Sicché, l’autunno del 1494 segna una svolta. L’armata di Carlo VIII di Francia penetra in Italia e marcia rapidamente su Napoli, spinta da una rivendicazione dinastica sul Regno del Sud (eredità angioina). Invase l’Italia anche grazie al cunicolo lungo un centinaio di metri, alto e largo in media 2 metri, a 2.882 di quota. Una parte delle truppe sfruttò infatti la più antica galleria sotto le Alpi, il tunnel di Traversette o Buco di Viso (percorribile tuttora), fatto scavare dal marchese di Saluzzo nel 1479-80, per facilitare l’arrivo del sale dalla Provenza.
Si andò avanti così, tra conquiste e perdite, con i francesi che in Italia spesso vincevano le battaglie ma dovevano ripartire senza conservare i frutti. Francesco I, padrone dopo il trionfo di Marignano del 1515, venne poi sconfitto a Pavia nel 1525 dall’imperatore Carlo V e finì prigioniero in Spagna per un anno. La potenza europea e planetaria degli Asburgo di Spagna e Austria, detentori di corone imperiali e reali e dei metalli preziosi del Nuovo Mondo, pose fine alle possibilità francesi di dominio sull’Italia, nonostante la spregiudicata alleanza del re cristianissimo di Francia con il sultano maomettano ottomano Solimano il Magnifico, nel 1536.

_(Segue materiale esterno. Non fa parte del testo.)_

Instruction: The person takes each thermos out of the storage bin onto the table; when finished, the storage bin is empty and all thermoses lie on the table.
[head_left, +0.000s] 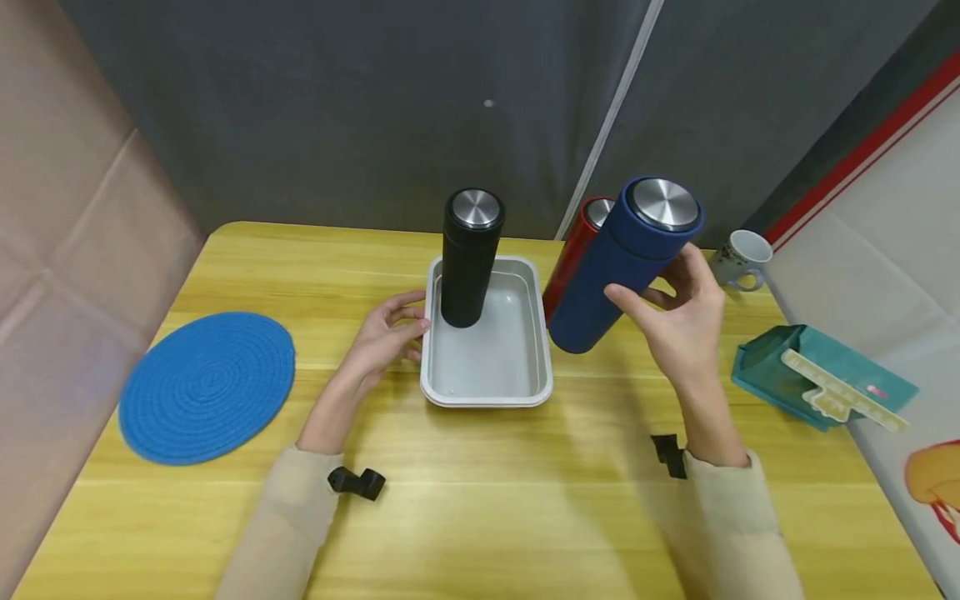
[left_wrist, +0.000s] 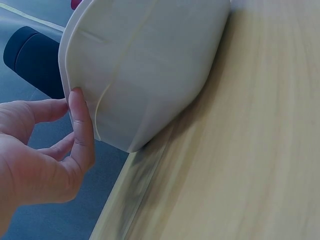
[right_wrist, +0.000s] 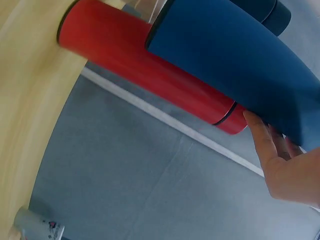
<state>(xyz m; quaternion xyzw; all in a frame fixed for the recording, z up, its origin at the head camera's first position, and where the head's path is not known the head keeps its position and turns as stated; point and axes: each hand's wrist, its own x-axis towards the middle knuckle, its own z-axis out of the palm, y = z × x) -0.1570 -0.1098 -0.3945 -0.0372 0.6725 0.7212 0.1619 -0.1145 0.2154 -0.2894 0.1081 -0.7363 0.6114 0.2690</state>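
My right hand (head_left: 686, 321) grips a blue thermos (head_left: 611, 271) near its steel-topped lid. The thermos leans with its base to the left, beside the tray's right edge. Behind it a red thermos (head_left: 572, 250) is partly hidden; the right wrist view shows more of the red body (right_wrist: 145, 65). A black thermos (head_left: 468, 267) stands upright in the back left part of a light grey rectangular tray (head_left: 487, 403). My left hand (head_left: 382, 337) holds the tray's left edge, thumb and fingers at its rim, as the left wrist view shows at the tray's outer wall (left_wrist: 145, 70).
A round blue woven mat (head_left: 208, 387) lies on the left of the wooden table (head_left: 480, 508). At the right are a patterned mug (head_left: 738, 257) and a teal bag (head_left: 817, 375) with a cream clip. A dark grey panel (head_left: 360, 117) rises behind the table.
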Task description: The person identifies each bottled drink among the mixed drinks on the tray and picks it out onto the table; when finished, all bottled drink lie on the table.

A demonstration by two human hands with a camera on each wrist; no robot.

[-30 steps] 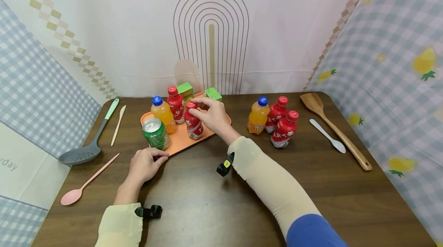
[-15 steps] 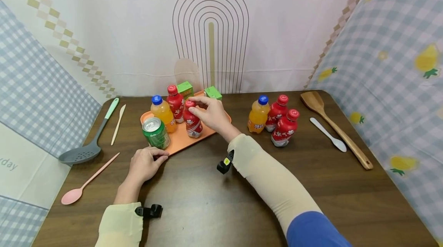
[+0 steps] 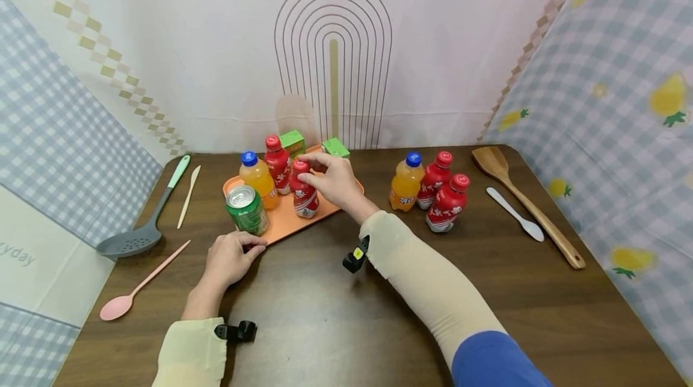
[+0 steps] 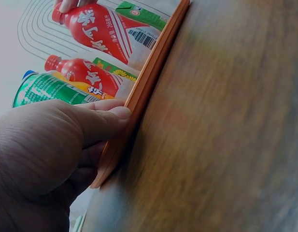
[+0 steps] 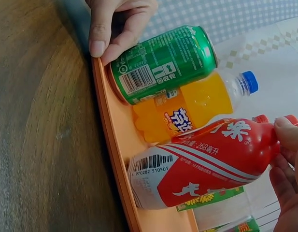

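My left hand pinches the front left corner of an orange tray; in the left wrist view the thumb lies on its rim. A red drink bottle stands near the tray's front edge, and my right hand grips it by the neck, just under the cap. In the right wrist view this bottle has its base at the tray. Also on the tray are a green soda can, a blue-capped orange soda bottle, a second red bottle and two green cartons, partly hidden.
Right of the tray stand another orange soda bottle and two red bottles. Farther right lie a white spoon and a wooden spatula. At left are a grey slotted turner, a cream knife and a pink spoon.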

Le guerre in Italia proseguirono senza risultati, mentre cresceva l’esaurimento dei contendenti. Decisive due sconfitte francesi, a San Quintino in Piccardia, nel 1557, imposta da spagnoli e savoiardi, e a Gravelines, Fiandre spagnole, nel 1558, da spagnoli e inglesi. Con la successiva pace di Cateau-Cambresis, la Francia cedette alla Spagna il controllo della penisola, per cui si era svenata a lungo.
In realtà si trattò di una sconfitta storica per entrambe le “sorelle”. L’Italia, oppressa da armate straniere, fu vittima - anche involontaria carnefice -, la Francia pagò un duro prezzo politico e anche un drammatico deficit demografico. L’espansionismo nel mondo esaurì le risorse e l’aristocrazia feudale si ritrovò decimata, da battaglie e malattie, e i soldati anche più.
Si può concludere col professor Ricci che se la servitù dell’Italia ebbe origine con il 1494, anche il declino delle chances della Francia d’imporsi sull’Europa abbia avuto genesi in quel periodo rinascimentale.